This argument needlessly anthropomorphizes the models. They are not humans nor living entities, they are systems.
So, fine, the gemini-2.5-pro model hasn't gotten more intelligent.
What about the "Google AI Studio API" as a system? Or the "OpenAI chat completions API" as a system?
This system has definitely gotten vastly smarter based on the input it's gotten. Would you now concede, that if we look at the API-level (which, by the way, is the way you as the employer do interact with it) then this entity has gotten smarter way faster than the middle-schooler in the last 2.5 years?
But its the AI researchers that made it smarter, it isn't a self contained system like a child. If you fired the people maintaining it and it just interacted with people it would stop improving.
The brain of a child is not self-contained either. Neither is the entire complete child themselves — "It takes a village to raise a child", to quote the saying.
The entire reason we have a mandatory education system that doesn't stop with middle school (for me, middle school ended age 11), is that it's a way to improve kids.

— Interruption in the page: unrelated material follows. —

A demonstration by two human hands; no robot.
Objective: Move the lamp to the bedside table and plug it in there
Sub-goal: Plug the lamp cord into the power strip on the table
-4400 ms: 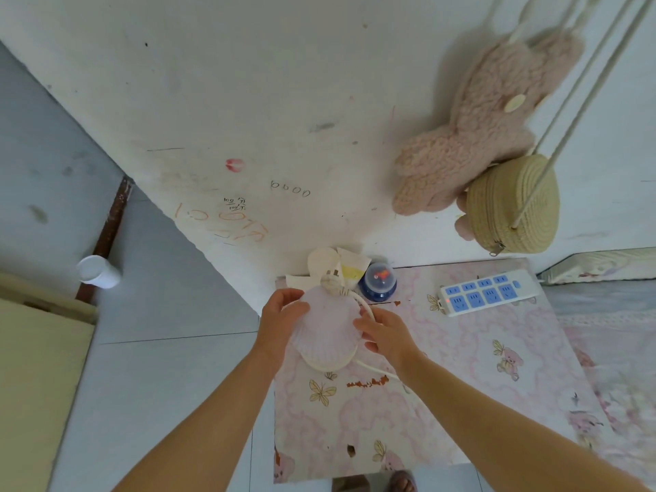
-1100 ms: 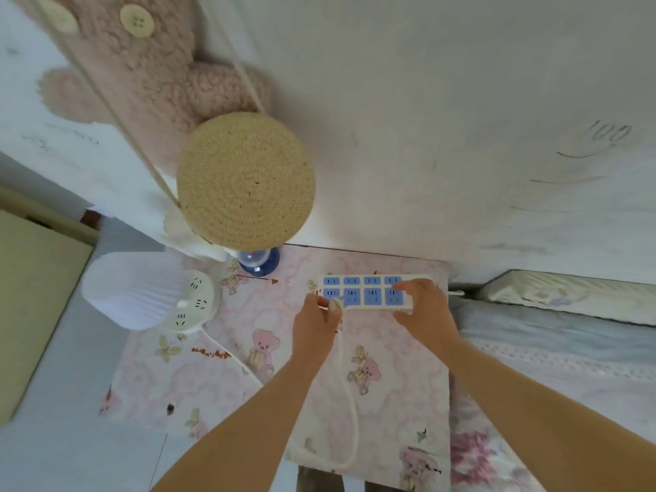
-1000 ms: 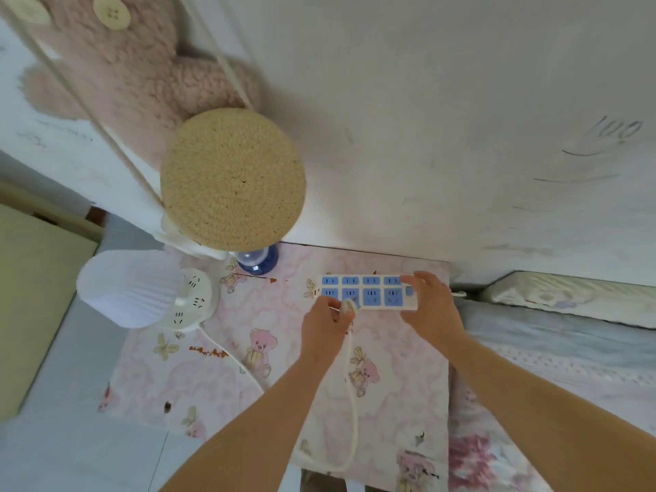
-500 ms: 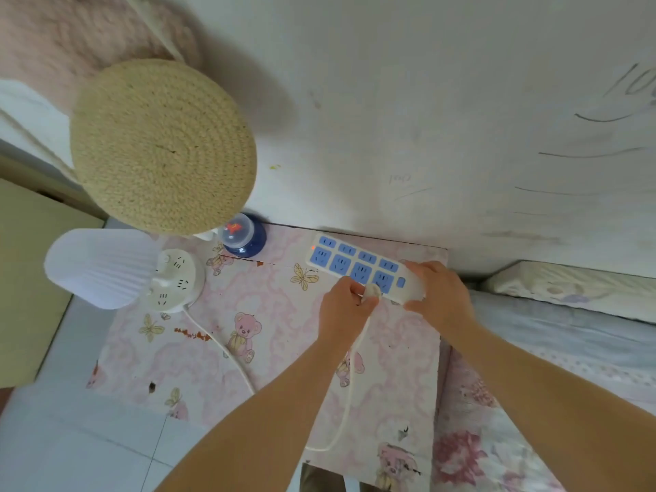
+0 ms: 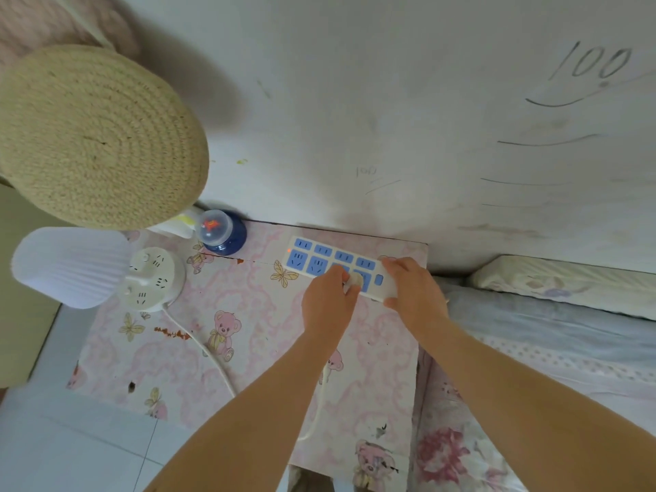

1. The child didn't learn algebra on its own either. Aside from Blaise Pascal, most children learned those skills by having experienced humans teach them.
2. How likely is it that we're going to fire everyone maintaining those models in the next 7.5 years?
> The child didn't learn algebra on its own either. Aside from Blaise Pascal, most children learned those skills by having experienced humans teach them.
That is them interacting with an environment. We don't go and rewire their brain to make them learn math.
If you made an AI that we can put in a classroom and it learns everything needed to do any white collar job that way then it is an AGI. Of course just like a human different jobs would mean it needs different classes, but just like a human you can still make them learn anything.
> How likely is it that we're going to fire everyone maintaining those models in the next 7.5 years?
If you stop making new models? Zero chance the model will replace such high skill jobs. If not? Then that has nothing to do with whether current models are general intelligences.
Here's a question for you. If we take a model with open weights - say, LLaMA or Qwen - and give it access to learning materials as well as tools to perform training runs on its weights and dynamically reload those updated weights - would that constitute learning, to you? If not, then why not?
> Here's a question for you. If we take a model with open weights - say, LLaMA or Qwen - and give it access to learning materials as well as tools to perform training runs on its weights and dynamically reload those updated weights - would that constitute learning, to you? If not, then why not?
It does constitute learning, but it wont make it smart since it isn't intelligent about its learning like human brains are.
So, fine, the gemini-2.5-pro model hasn't gotten more intelligent. What about the "Google AI Studio API" as a system? Or the "OpenAI chat completions API" as a system?
This system has definitely gotten vastly smarter based on the input it's gotten. Would you now concede, that if we look at the API-level (which, by the way, is the way you as the employer do interact with it) then this entity has gotten smarter way faster than the middle-schooler in the last 2.5 years?